Ray Lamontagne has lived a poetic life. The singer-songwriter, whose natural phrasing and easy voice have drawn comparisons to Van Morrison, has experienced both the ordinary and the extraordinary, the vague and the absolute, the sedentary and the active.
The culmination of his experiences is “Trouble,” his graceful debut full-length CD released last year, and the live performances – including his Monday night gig at the Fillmore – that have dominated his schedule for more than a year.
But Lamontagne’s musical backstory starts long before “Trouble.” In fact, it starts long before he ever even sang a single word.
If Lamontagne moves on to create a legacy, he’ll always have what will become known as “the Stephen Stills moment.” Four years after barely graduating high school he was working an intense schedule at a Lewiston, Maine, shoe factory. One morning his alarm went off at 4 a.m., as usual. It was early, but the music coming from the clock-radio had Lamontagne at full attention.
This random song had an otherworldly effect on him. He sat straight up in bed, and when Stephen Stills’ “Tree Top Flyer” had run its course, he knew he wasn’t going to work that day. Instead Lamontagne opted for the record store, where he bought “Stills Alone” and listened to it repeatedly and realized that, “This is what I’m gonna do.”
“That record in particular just opened the door just a little bit for me,” Lamontagne said earlier this week from the East Coast. “And I had to go backward from there, so the record store seemed a logical place to start.
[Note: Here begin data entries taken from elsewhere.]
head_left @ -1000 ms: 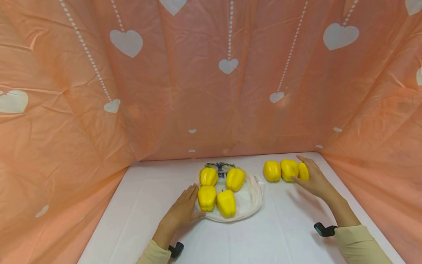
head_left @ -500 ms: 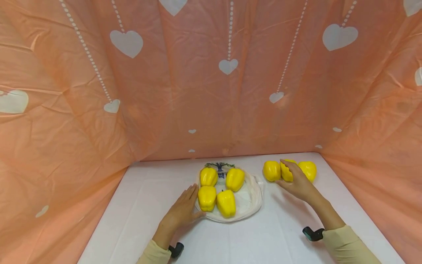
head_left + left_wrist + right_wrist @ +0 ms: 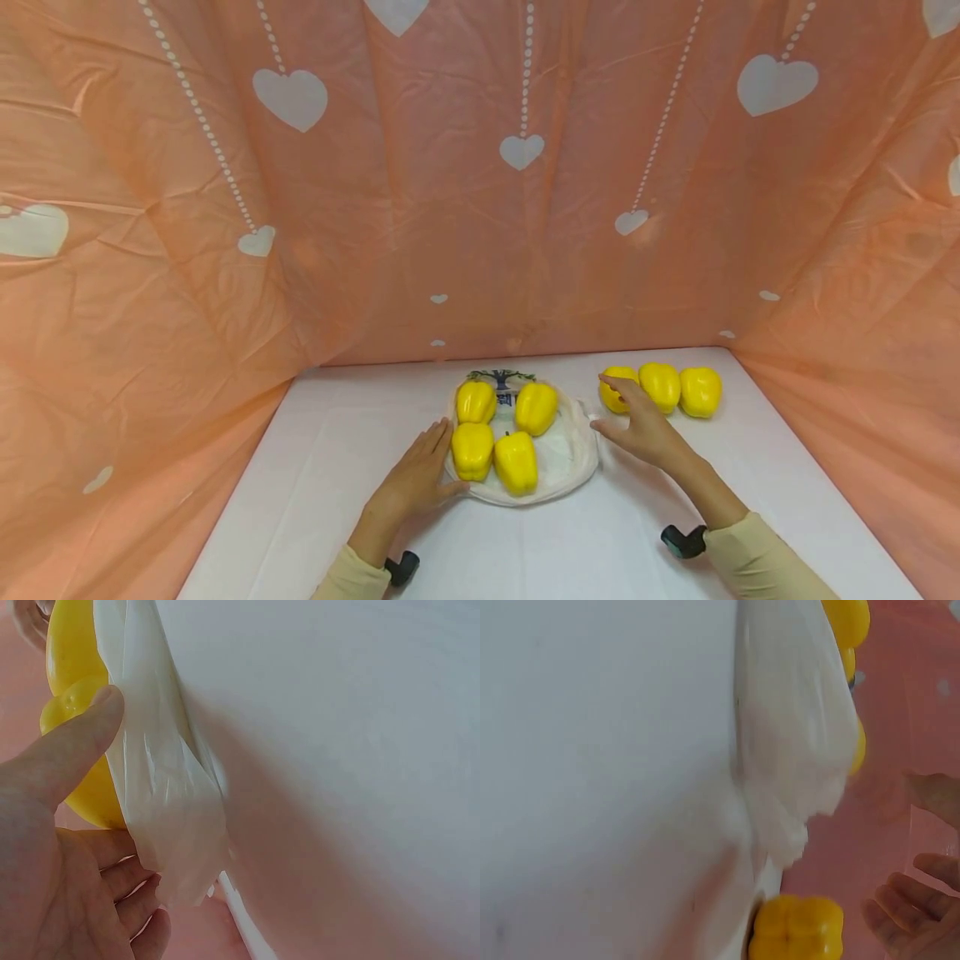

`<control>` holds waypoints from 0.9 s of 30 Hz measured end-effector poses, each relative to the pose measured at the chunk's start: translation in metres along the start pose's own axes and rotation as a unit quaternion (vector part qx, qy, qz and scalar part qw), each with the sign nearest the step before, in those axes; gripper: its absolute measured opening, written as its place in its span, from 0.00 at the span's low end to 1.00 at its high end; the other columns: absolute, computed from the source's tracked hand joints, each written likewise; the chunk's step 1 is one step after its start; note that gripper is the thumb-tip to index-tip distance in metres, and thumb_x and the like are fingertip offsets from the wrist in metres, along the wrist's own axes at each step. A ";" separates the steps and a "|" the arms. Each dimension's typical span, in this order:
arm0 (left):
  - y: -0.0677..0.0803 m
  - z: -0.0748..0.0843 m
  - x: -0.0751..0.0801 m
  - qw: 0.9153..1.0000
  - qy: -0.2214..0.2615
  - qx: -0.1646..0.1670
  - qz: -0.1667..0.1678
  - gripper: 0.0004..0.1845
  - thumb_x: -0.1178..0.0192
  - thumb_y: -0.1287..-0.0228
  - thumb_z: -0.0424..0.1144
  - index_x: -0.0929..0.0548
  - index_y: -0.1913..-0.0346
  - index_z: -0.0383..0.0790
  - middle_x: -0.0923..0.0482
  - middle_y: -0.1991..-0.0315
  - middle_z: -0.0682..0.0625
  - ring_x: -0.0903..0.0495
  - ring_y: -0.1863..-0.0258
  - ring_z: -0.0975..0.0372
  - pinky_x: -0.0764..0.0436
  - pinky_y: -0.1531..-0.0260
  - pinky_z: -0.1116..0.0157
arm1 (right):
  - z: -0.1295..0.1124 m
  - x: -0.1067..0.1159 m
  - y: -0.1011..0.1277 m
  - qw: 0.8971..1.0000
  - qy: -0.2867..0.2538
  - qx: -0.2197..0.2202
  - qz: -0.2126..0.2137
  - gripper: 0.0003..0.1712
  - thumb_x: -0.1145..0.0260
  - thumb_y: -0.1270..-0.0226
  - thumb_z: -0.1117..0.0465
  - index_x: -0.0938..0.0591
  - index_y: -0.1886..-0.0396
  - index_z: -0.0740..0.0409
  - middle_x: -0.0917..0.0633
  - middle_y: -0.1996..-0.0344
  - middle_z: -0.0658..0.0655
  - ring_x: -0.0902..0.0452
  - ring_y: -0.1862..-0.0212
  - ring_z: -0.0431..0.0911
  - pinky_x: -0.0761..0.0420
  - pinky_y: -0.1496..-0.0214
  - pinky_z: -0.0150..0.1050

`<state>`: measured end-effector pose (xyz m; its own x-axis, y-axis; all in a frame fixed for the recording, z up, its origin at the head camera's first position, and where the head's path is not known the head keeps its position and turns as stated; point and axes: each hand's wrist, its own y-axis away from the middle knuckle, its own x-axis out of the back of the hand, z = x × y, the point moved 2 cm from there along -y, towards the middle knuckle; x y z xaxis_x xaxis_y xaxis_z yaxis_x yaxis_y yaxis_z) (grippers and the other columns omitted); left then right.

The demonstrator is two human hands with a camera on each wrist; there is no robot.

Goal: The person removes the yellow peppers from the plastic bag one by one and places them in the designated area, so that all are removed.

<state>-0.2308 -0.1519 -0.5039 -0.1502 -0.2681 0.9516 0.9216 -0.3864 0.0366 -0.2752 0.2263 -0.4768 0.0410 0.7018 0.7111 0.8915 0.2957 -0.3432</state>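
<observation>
A white plastic bag (image 3: 573, 479) with a printed tree lies with its mouth spread round in the head view. Several yellow bell peppers (image 3: 516, 463) stand inside its rim. My left hand (image 3: 412, 477) rests against the bag's left side, fingers extended and thumb apart along the near rim. From the left wrist view, that thumb and the fingers touch the bag's plastic (image 3: 165, 772). My right hand (image 3: 647, 432) hovers between the bag and a row of 3 yellow bell peppers (image 3: 660, 387), fingers spread and holding nothing. It partly covers the leftmost pepper (image 3: 615, 398) of that row.
The white tabletop (image 3: 300, 467) is bordered by pink sheeting (image 3: 465, 250) with white hearts at the back and sides. A black wrist device (image 3: 684, 542) sits under the right forearm, another black device (image 3: 403, 568) under the left.
My right hand has moved left along the row, from the rightmost pepper past the middle one to near the bag. The left hand, the bag and the peppers have stayed in place.
</observation>
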 end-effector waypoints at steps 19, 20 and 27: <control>0.000 -0.003 -0.002 1.000 0.000 -0.008 0.001 0.55 0.34 0.38 0.61 0.49 0.21 0.32 0.55 0.20 0.39 0.52 0.21 0.50 0.49 0.22 0.51 | -0.032 -0.045 -0.018 1.000 -0.025 0.004 -0.010 0.43 0.21 0.43 0.59 0.30 0.30 0.63 0.23 0.40 0.67 0.24 0.43 0.59 0.17 0.42 0.55; -0.001 -0.003 -0.002 1.000 0.000 -0.008 0.000 0.55 0.34 0.38 0.61 0.49 0.21 0.33 0.55 0.20 0.39 0.52 0.21 0.50 0.49 0.22 0.51 | -0.033 -0.047 -0.019 1.000 -0.026 0.002 -0.014 0.43 0.22 0.43 0.59 0.30 0.30 0.64 0.23 0.40 0.67 0.24 0.42 0.59 0.17 0.42 0.55; -0.001 -0.003 -0.002 1.000 0.001 -0.007 0.002 0.55 0.34 0.39 0.61 0.49 0.21 0.32 0.55 0.20 0.40 0.52 0.21 0.50 0.49 0.22 0.51 | -0.034 -0.058 -0.027 0.999 -0.027 -0.012 -0.029 0.43 0.22 0.43 0.59 0.31 0.30 0.63 0.24 0.40 0.65 0.24 0.43 0.60 0.17 0.42 0.55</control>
<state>-0.2324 -0.1537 -0.5067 -0.1480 -0.2717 0.9509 0.9172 -0.3973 0.0293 -0.2865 0.1555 -0.4874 -0.0350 0.7184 0.6948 0.9024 0.3215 -0.2870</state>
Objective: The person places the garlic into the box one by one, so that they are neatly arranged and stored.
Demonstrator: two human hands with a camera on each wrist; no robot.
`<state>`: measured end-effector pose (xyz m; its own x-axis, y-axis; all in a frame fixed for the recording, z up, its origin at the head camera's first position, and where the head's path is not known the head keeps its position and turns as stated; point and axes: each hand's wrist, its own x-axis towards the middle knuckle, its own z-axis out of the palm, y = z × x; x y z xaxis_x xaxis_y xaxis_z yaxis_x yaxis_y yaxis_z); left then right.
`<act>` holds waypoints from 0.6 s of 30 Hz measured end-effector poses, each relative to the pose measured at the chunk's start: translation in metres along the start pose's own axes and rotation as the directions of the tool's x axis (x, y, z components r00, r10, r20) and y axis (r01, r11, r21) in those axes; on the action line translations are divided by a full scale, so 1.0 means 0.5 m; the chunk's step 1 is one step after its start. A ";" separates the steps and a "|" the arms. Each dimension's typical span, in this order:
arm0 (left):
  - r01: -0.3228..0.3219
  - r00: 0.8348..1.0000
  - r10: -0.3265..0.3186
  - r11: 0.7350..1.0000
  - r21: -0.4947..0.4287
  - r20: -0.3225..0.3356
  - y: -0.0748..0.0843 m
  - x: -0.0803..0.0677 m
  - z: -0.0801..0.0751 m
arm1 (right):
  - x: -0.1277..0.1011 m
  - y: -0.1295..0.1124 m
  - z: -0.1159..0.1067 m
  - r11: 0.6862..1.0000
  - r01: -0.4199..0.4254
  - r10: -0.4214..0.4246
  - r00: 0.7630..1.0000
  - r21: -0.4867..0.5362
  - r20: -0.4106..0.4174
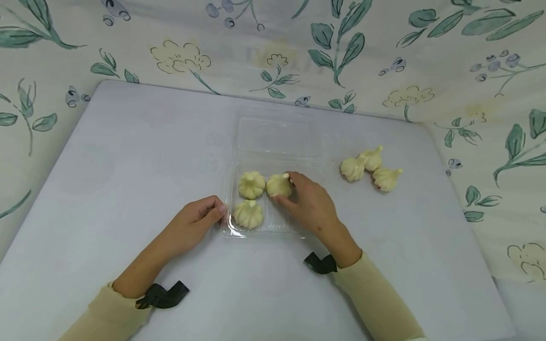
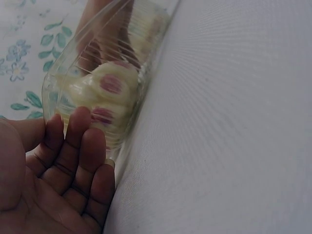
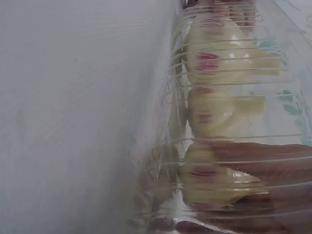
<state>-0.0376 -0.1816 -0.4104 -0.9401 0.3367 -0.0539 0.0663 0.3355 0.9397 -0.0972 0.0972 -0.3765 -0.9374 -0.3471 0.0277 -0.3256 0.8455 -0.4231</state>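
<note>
A clear plastic clamshell box (image 1: 273, 229) lies opened on the table, its lid (image 1: 277, 132) folded back away from me. Two garlic bulbs (image 1: 251, 184) sit in its left half, one behind the other. My right hand (image 1: 313, 201) grips a third garlic bulb (image 1: 278, 185) inside the box, beside the rear left one. At the box's left edge, my left hand (image 1: 198, 220) pinches the rim between thumb and fingers. Through the ribbed wall, the left wrist view shows purple-streaked garlic (image 2: 109, 87) close to those fingertips. The right wrist view shows the right hand's garlic bulb (image 3: 219, 180) low in the box.
Three more garlic bulbs (image 1: 371, 166) lie grouped on the white table (image 1: 149, 142), right of the box. A flower-patterned cloth (image 1: 277, 57) hangs behind the table and along its sides. Black straps (image 1: 164, 296) are on both wrists.
</note>
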 end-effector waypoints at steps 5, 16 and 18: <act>-0.006 1.000 0.006 1.000 0.002 0.005 -0.001 0.000 0.000 | -0.003 0.002 0.000 1.000 0.003 -0.003 1.000 0.002 0.007; -0.009 1.000 0.009 1.000 -0.004 -0.006 0.005 -0.002 0.002 | -0.003 0.007 -0.009 0.999 0.007 -0.009 0.999 0.036 0.054; -0.005 1.000 0.005 1.000 -0.005 -0.006 0.005 -0.002 0.002 | -0.002 0.008 -0.010 0.999 0.011 -0.014 0.998 0.051 0.059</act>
<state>-0.0361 -0.1803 -0.4085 -0.9417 0.3331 -0.0467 0.0699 0.3296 0.9415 -0.0982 0.1031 -0.3737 -0.9237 -0.3825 -0.0202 -0.3293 0.8200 -0.4681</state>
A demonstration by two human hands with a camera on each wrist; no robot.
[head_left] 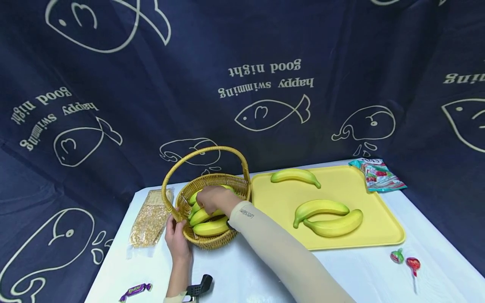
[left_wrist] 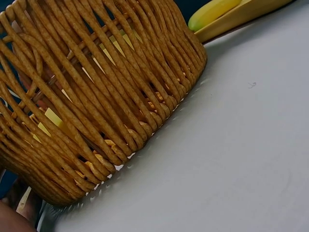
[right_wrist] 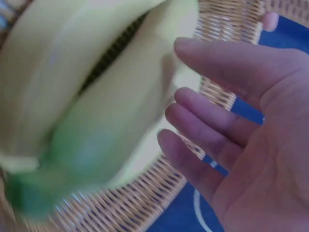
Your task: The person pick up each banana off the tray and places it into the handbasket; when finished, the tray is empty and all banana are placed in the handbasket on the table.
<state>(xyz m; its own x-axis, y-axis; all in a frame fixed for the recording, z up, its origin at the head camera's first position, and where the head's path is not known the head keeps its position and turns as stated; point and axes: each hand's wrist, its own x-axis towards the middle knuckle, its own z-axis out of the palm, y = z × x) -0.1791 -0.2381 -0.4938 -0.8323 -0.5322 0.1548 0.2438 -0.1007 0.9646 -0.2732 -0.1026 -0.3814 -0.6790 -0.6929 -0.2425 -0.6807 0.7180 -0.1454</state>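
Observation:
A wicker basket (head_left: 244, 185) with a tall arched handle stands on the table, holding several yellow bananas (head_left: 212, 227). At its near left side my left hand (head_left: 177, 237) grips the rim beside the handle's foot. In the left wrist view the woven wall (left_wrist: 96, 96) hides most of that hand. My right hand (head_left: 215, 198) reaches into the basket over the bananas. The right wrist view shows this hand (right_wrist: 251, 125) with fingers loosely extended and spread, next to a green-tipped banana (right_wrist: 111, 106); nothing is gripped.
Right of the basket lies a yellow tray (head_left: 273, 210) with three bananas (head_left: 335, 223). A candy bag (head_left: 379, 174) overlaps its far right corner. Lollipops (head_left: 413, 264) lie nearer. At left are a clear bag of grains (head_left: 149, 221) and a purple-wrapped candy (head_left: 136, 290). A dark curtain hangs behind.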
Once I got in there and got all the music Stephen Stills had recorded and all the Crosby, Stills and Nash records, it was overwhelming.
“Each week I’d get a new record and listen to them after work over and over and over again. It was a magical time for me. It’s not the same now as it was then. It was a good four or five years that will never be repeated. I was just by myself. It was very personal, and it wasn’t intentional.”
Lamontagne knew he’d hit something, but he didn’t pounce on the new-found inspiration. He took his time. He’d never sung or played an instrument before the Stephen Stills moment, and he didn’t sing for another four years after the early morning radio run-in. But eventually he knew it was time.
“At one point, I started to mess around on the guitar, and I just loved it,” the New Hampshire-born singer said. “There was a small voice in the back of my head saying that I had a voice too, as a songwriter and singer, somewhere deep in there. And I kept it to myself. For a long time.”
Lamontagne never played cover songs, making his life in the coffeehouse circuit “a gradual, torturous process,” he said.
“Oftentimes I didn’t feel like I had revealed anything,” he said. “I didn’t feel right.”
But then, an epiphany. Like a poet conquering his block, Lamontagne found his voice.
“And that became a whole other journey,” he said.